■ **BRIEF**
An exact, complete printout of the listing is wanted, minus its images.

▬▬▬▬▬▬

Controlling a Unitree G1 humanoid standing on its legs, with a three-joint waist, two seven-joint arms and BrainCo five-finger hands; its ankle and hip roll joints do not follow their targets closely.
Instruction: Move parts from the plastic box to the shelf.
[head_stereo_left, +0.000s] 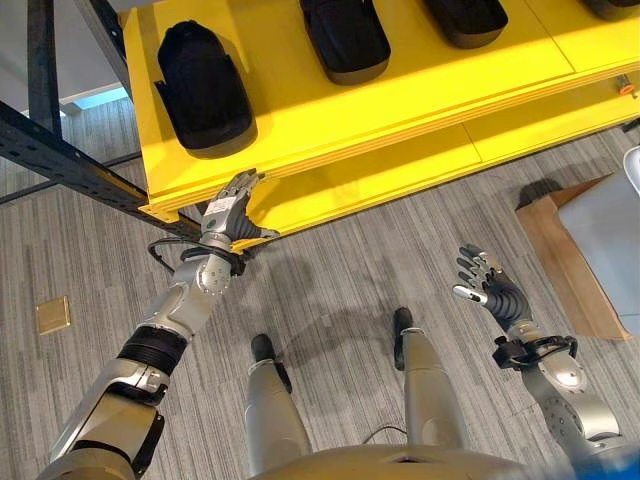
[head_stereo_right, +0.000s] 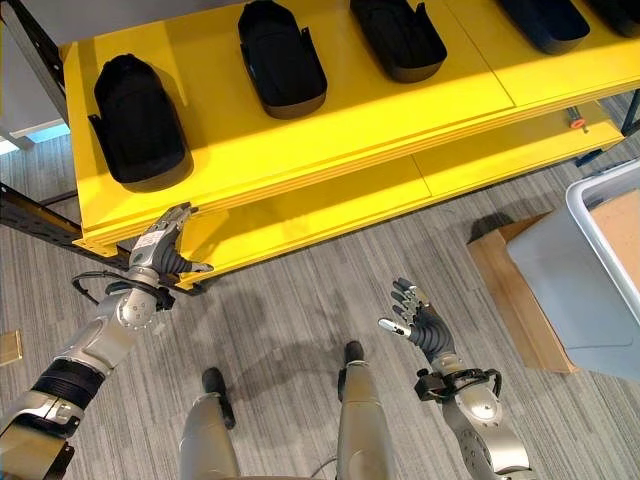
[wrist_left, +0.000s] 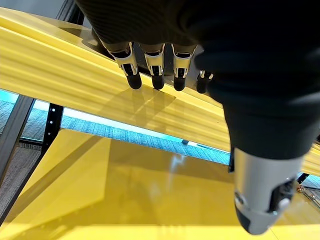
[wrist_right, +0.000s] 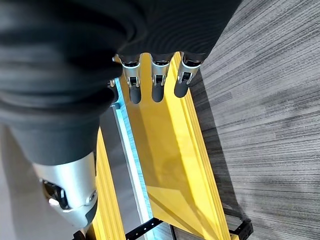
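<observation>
On the yellow shelf (head_stereo_right: 330, 130), black parts are seen in a row, and both hands are held empty.

One black part (head_stereo_right: 137, 117) is placed near the shelf's left end, with a second part (head_stereo_right: 280, 58) and a third part (head_stereo_right: 397, 38) beside it. The left hand (head_stereo_right: 160, 250) is held at the shelf's front edge with straight fingers, and nothing is grasped. The right hand (head_stereo_right: 418, 318) is raised over the grey carpet floor (head_stereo_right: 300, 300), its fingers relaxed and spread. The grey plastic box (head_stereo_right: 590, 270) is seen at the right, on a wooden board (head_stereo_right: 510, 290).
</observation>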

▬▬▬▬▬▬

■ **RESULT FOR THIS EXERCISE**
Controlling a Unitree G1 humanoid standing on its legs, with a three-joint waist, two seven-joint arms and BrainCo five-finger hands; its ankle and hip roll joints do not follow their targets closely.
Instruction: Move parts from the plastic box to the shelf.
[head_stereo_left, +0.000s] 
[head_stereo_right, +0.000s] 
[wrist_left, +0.000s] 
[wrist_right, +0.000s] 
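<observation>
On the yellow shelf (head_stereo_right: 330, 130), black parts are seen in a row, and both hands are held empty.

One black part (head_stereo_right: 137, 117) is placed near the shelf's left end, with a second part (head_stereo_right: 280, 58) and a third part (head_stereo_right: 397, 38) beside it. The left hand (head_stereo_right: 160, 250) is held at the shelf's front edge with straight fingers, and nothing is grasped. The right hand (head_stereo_right: 418, 318) is raised over the grey carpet floor (head_stereo_right: 300, 300), its fingers relaxed and spread. The grey plastic box (head_stereo_right: 590, 270) is seen at the right, on a wooden board (head_stereo_right: 510, 290).
</observation>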

The exercise has been answered, and the work is done.